Earlier studies on oligomycin sensitivity conferring protein (OSCP) of bovine mitochondrial ATP synthase (F1Fo) indicated that a deletion mutant form (CD-10), lacking the last 10 amino acid residues (K181-L190), was unable to bind to the Fo segment, or reconstitute energy-linked reactions in OSCP-depleted F1Fo complexes [Joshi et al. (1996) Biochemistry 35, 12094-12103]. So far as known, the K181-L190 region of all mammalian species of OSCP harbors four charged residues at positions 181, 184, 187, and 188, while secondary structure predictions suggest that the K178-M186 region has a high propensity to form a helix [Ovchinnikov et al. (1984) FEBS Lett. 166, 19-22; Higuti et al. (1993) Biochim. Biophys. Acta 1172, 311-314; Grinkevich et al. ( 1994) Biol. Membr. 11, 310-323; Engelbrecht et al. (1991) Z. Naturforsch., C: Biochem., Biophys., Biol.,Virol. 46, 759-764]. Present studies were undertaken to clarify the role of individual amino acids in the K181-L190 region in OSCP-stimulated energy coupling. Our data show that simultaneous replacements of all four charged residues by uncharged but polar glutamines, or of K181-R184 by apolar alanines, had no significant influence either on the total alpha-helix content of the mutant forms or on the ability of mutant OSCPs to couple energy-linked reactions. However, a substitution of the K181-M186 region by six proline residues led to complete loss in the coupling activity of the resultant mutant. A detailed analysis of the 6-proline mutant form revealed that the variant was indistinguishable from WT OSCP with respect to expression characteristics, affinity for S-Sepharose, and ability to interact with F1, but was unable to complex with the Fo segment.
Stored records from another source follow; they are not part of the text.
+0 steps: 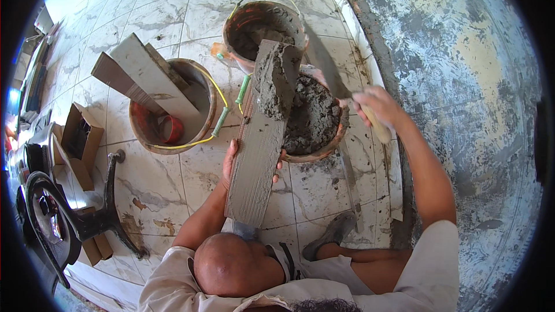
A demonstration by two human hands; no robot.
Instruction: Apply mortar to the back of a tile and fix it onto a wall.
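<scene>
My left hand (pixel 230 159) grips a long tile strip (pixel 254 167) from beneath, fingers curled round its two long edges. Grey mortar coats the strip's upturned face, with a thick lump of mortar (pixel 276 81) at its far end. In my right hand (pixel 378 107) is the wooden handle of a trowel (pixel 328 69). The trowel's grey blade points away, to the right of the strip and apart from it. Under the strip's right side stands a bucket of mortar (pixel 315 158), partly hidden. Another mortar bucket (pixel 226 29) with a yellow wire handle stands beyond it.
At left, a third bucket (pixel 213 110) holds several tile strips (pixel 150 75) and a red cup (pixel 170 129). An opened carton (pixel 87 133) and a black chair base (pixel 110 196) lie farther left. A patchy painted surface (pixel 457 110) runs along the right of the marbled floor tiles (pixel 153 179).
</scene>
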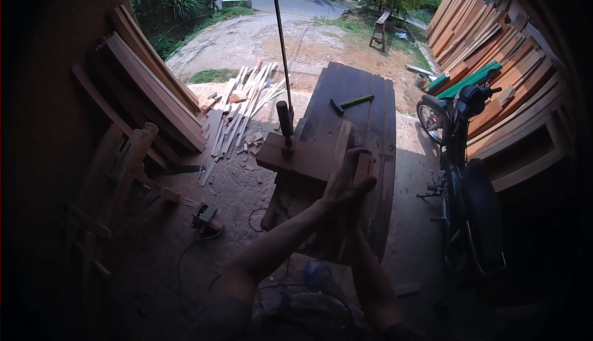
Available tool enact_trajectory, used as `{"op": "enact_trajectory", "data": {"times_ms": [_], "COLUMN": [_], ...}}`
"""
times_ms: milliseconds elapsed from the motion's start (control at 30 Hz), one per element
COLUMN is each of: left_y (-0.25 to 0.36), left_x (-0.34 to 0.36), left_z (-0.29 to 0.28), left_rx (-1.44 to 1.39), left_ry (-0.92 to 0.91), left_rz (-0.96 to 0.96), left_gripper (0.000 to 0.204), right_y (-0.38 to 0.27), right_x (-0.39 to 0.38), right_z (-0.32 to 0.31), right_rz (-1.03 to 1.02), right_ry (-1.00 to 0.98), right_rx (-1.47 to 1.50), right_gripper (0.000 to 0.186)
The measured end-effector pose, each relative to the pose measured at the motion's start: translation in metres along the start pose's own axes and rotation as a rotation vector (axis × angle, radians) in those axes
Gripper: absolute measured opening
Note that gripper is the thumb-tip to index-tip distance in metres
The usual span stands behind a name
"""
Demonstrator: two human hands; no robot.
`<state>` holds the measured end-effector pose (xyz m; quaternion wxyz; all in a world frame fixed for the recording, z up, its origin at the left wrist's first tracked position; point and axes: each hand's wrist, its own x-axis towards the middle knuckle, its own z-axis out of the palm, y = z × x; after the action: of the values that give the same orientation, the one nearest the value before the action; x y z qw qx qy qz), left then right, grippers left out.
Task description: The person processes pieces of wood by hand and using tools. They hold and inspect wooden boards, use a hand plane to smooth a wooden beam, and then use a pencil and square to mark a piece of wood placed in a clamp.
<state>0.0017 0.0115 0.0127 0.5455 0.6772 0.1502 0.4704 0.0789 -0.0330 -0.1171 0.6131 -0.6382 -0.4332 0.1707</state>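
Observation:
My left hand (341, 189) is over the dark wooden workbench (321, 81), its fingers and thumb closed around a short reddish-brown wooden block (364, 167). My right hand (355, 212) comes up close beneath and beside it. Its fingers are mostly hidden by shadow and by the left hand. A narrow pale wooden strip (341, 146) extends past my left hand toward the far end of the bench. Beyond both hands, a hammer (355, 102) with a green handle lies on the benchtop. Left of them, a thick wooden block (296, 159) with an upright dark handle (284, 120) juts from the bench.
Thin offcuts (238, 109) lie piled on the floor at the left. Long boards (151, 88) lean on the left wall, and more planks (494, 44) at the right. A corded power tool (207, 219) rests on the floor. A motorcycle (463, 168) stands right of the bench.

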Motion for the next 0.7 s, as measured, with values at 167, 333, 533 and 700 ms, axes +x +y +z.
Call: {"op": "enact_trajectory", "data": {"times_ms": [167, 333, 533, 700], "left_y": [-0.005, -0.003, -0.003, -0.007], "left_x": [-0.014, -0.022, -0.019, -0.007], "left_z": [-0.001, 0.000, 0.002, 0.000], "left_rx": [0.020, 0.053, 0.032, 0.064], "left_ry": [-0.002, 0.048, 0.071, 0.105], "left_rz": [0.013, 0.044, 0.079, 0.089], "left_gripper": [0.059, 0.058, 0.055, 0.051], "right_y": [-0.006, -0.010, -0.015, -0.020], "right_x": [-0.007, -0.010, -0.002, 0.006], "right_z": [0.001, 0.004, 0.010, 0.015], "right_rz": [-0.055, -0.074, -0.098, -0.102], "right_ry": [0.067, 0.139, 0.220, 0.258], "right_rx": [-0.231, -0.364, -0.478, -0.532], "right_gripper": [0.042, 0.040, 0.037, 0.034]}}
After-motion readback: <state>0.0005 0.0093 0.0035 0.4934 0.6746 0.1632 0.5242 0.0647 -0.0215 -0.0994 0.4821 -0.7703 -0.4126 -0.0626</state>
These studies suggest that the global protein structure was not destabilized. The helix potential prediction analyses showed that the 6-proline OSCP displayed a marked decrease in the helix-forming propensity in the region corresponding to residues 175-190. Quantitative CD analyses to measure helical content demonstrated that both of the mutant forms 6-proline-OSCP and CD-10 had a somewhat lower alpha-helical content compared to WT protein, while synthetic peptides corresponding in sequence to the K178-L190 region displayed a high propensity to form a helix. Taken together, these results suggest that the C-terminal end of OSCP encompasses an alpha-helix which is crucial for high-affinity interactions of the C-terminal end of this subunit with Fo in the F1Fo enzyme.